Free-slash-open-source programs are like banks in this way. In principle, a
bank that fails can always be shut down rather than bailed out, and this is
what justifies the existence of private-sector banks. In principle, an open-
source program can always be forked if you can't persuade the maintainers to
make the changes that you want, and it's always been agreed that this is a
central, essential requirement for a program to be considered free-slash-open.
But some programs are, in practise, TBTF - Too Big To Fork. A program can be
"big" not only by having a large codebase but also through network effects,
such as having vast amounts of client software tied to one of its interfaces.
The big-boy Web browsers are TBTF in both these ways. So if, for example,
you're insulted by Google's decision to knife MathML (as everyone should be),
it's relatively easy to roll a Chromium with MathML inside, but you'd still
effectively be just maintaining a branch, because you'd have no hope of
maintaining "your" browser independently if Google took the whole Chromium
codebase in a direction you didn't like - and more importantly, good luck
getting users to use your browser or developers to create MathML webpages to
support it.

A second example of the phenomenon is the Gnome/KDE mess - _part_ of the
reason that the Linux desktop sucks is that, even if you have a clear idea of
how it could be better, it's still a whole lot of man-hours to spin up an
alternative implementation, get apps customised for it, and so on. In general,
an area is the domain of TBTF to the extent that you have to win a political
persuasion battle or spend a truckload of your own money _before_ you can
produce a viable implementation of your alternative idea.

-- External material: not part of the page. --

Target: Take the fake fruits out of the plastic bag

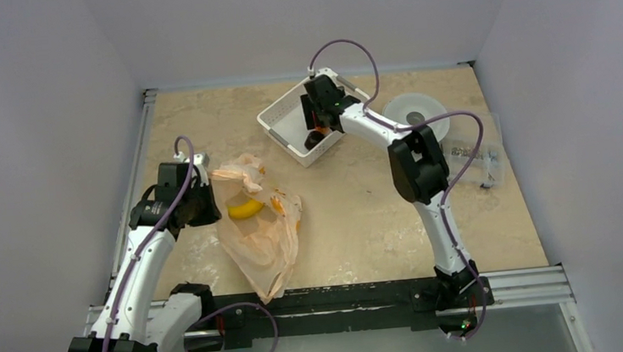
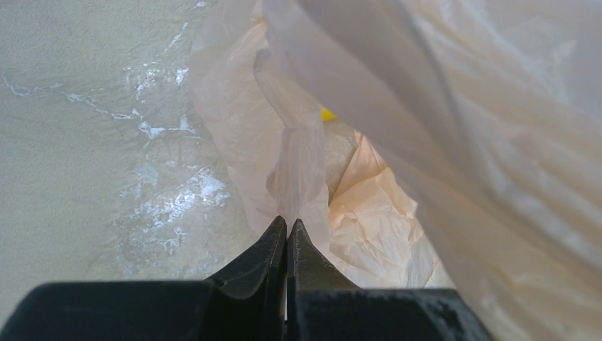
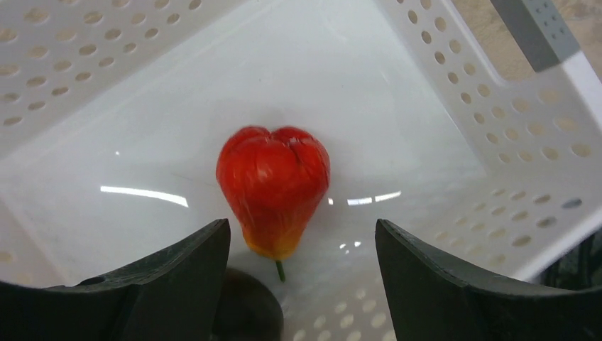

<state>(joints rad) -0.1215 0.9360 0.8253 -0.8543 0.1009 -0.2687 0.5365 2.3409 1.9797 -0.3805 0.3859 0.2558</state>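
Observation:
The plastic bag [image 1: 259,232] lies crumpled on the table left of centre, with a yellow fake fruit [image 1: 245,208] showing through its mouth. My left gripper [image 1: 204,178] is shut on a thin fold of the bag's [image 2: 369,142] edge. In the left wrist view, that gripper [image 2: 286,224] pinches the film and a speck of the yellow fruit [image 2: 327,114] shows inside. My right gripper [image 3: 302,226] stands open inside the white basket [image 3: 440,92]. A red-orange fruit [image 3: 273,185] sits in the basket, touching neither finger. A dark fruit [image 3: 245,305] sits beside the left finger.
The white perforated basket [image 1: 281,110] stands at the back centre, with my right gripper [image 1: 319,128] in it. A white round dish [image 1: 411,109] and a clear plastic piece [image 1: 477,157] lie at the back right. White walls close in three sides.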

The solution, to the extent that there is a solution, to these problems is a
technical one: find a way to shrink large programs and/or break them up into
small, reasonably independent ones. (Of course all social/political problems
are technical problems in disguise just as all technical problems are
social/political problems in disguise. ;) ) In the case of the web, this is
why the vertically-integrated Web browser must go away
[https://news.ycombinator.com/item?id=6720793](https://news.ycombinator.com/item?id=6720793)
.

------
pwang
It's very simple - there is no magic here. asm.js is just a "pidgin
instruction set architecture", to allow communication between an emerging set
of VMs - the browser runtimes - and a compiler backend. (The front-ends are
the LLVM front-ends.)

The article is exactly right in saying that it's a way to route around JS.
Javascript fanboys should _not_ be praising asm.js, because it's a way to
route around them. (Which is fine by me; JS is an abortion of a language that
cannot die fast enough.)

I see asm.js as the Revenge of Compiled Languages. Coupled with generic
interfaces for accessing underlying graphics and audio hardware, we're just
right back where we started with Java applets. Write your apps in whatever
language; run in the browser.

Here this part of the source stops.